YOUR TASK -
Copy each line below as written, but skip the pictures.

___ DATASET CONTENT ___

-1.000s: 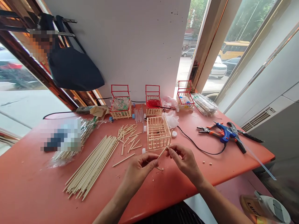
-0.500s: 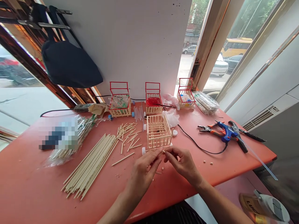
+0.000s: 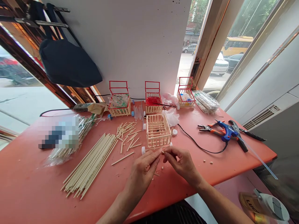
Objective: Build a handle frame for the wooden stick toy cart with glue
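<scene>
My left hand (image 3: 145, 166) and my right hand (image 3: 181, 161) meet fingertip to fingertip just in front of a small wooden-stick cart (image 3: 158, 131) with white cap wheels. Between the pinched fingertips shows a tiny pale piece, too small to make out well; both hands are closed on it. Short cut sticks (image 3: 128, 133) lie scattered left of the cart. A single longer stick (image 3: 122, 158) rests nearer my left hand. Further left is a pile of long sticks (image 3: 90, 165). Crumbs of wood lie on the table under my hands.
Three carts with red handles (image 3: 119, 102) stand along the wall. At the right lie pliers (image 3: 210, 129), a blue glue gun (image 3: 227, 132) with its cord and a black-handled tool (image 3: 249, 134). Bagged sticks (image 3: 67, 152) lie left on the red table (image 3: 28, 186).
The view has shifted very slightly. Both hands stay together in nearly the same place, with only small movement at the fingertips.
</scene>
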The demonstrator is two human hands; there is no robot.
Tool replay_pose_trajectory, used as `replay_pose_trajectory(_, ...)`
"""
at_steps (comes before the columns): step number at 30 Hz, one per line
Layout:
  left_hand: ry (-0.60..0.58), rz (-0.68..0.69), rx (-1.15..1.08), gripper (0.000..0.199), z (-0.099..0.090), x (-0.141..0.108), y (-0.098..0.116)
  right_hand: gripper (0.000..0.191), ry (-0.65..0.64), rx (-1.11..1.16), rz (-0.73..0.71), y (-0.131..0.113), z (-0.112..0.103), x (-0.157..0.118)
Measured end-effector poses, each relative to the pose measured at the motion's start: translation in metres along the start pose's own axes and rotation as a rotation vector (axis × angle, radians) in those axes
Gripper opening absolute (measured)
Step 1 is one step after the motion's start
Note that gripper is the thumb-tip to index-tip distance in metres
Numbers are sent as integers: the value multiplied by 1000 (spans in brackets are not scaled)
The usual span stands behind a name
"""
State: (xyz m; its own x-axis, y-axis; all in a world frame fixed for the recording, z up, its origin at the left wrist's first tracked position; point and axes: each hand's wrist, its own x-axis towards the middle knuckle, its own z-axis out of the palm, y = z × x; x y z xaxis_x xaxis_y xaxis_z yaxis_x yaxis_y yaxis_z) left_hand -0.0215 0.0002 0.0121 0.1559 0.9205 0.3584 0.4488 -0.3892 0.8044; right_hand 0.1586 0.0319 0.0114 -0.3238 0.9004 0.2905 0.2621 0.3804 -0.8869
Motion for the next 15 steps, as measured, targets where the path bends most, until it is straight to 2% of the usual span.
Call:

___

ANSWER BOX -
-1.000s: 
-0.500s: 
+0.000s: 
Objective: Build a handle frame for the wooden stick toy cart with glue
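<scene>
My left hand (image 3: 145, 166) and my right hand (image 3: 181, 161) meet fingertip to fingertip just in front of a small wooden-stick cart (image 3: 158, 131) with white cap wheels. Between the pinched fingertips shows a tiny pale piece, too small to make out well; both hands are closed on it. Short cut sticks (image 3: 128, 133) lie scattered left of the cart. A single longer stick (image 3: 122, 158) rests nearer my left hand. Further left is a pile of long sticks (image 3: 90, 165). Crumbs of wood lie on the table under my hands.
Three carts with red handles (image 3: 119, 102) stand along the wall. At the right lie pliers (image 3: 210, 129), a blue glue gun (image 3: 227, 132) with its cord and a black-handled tool (image 3: 249, 134). Bagged sticks (image 3: 67, 152) lie left on the red table (image 3: 28, 186).
The view has shifted very slightly. Both hands stay together in nearly the same place, with only small movement at the fingertips.
</scene>
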The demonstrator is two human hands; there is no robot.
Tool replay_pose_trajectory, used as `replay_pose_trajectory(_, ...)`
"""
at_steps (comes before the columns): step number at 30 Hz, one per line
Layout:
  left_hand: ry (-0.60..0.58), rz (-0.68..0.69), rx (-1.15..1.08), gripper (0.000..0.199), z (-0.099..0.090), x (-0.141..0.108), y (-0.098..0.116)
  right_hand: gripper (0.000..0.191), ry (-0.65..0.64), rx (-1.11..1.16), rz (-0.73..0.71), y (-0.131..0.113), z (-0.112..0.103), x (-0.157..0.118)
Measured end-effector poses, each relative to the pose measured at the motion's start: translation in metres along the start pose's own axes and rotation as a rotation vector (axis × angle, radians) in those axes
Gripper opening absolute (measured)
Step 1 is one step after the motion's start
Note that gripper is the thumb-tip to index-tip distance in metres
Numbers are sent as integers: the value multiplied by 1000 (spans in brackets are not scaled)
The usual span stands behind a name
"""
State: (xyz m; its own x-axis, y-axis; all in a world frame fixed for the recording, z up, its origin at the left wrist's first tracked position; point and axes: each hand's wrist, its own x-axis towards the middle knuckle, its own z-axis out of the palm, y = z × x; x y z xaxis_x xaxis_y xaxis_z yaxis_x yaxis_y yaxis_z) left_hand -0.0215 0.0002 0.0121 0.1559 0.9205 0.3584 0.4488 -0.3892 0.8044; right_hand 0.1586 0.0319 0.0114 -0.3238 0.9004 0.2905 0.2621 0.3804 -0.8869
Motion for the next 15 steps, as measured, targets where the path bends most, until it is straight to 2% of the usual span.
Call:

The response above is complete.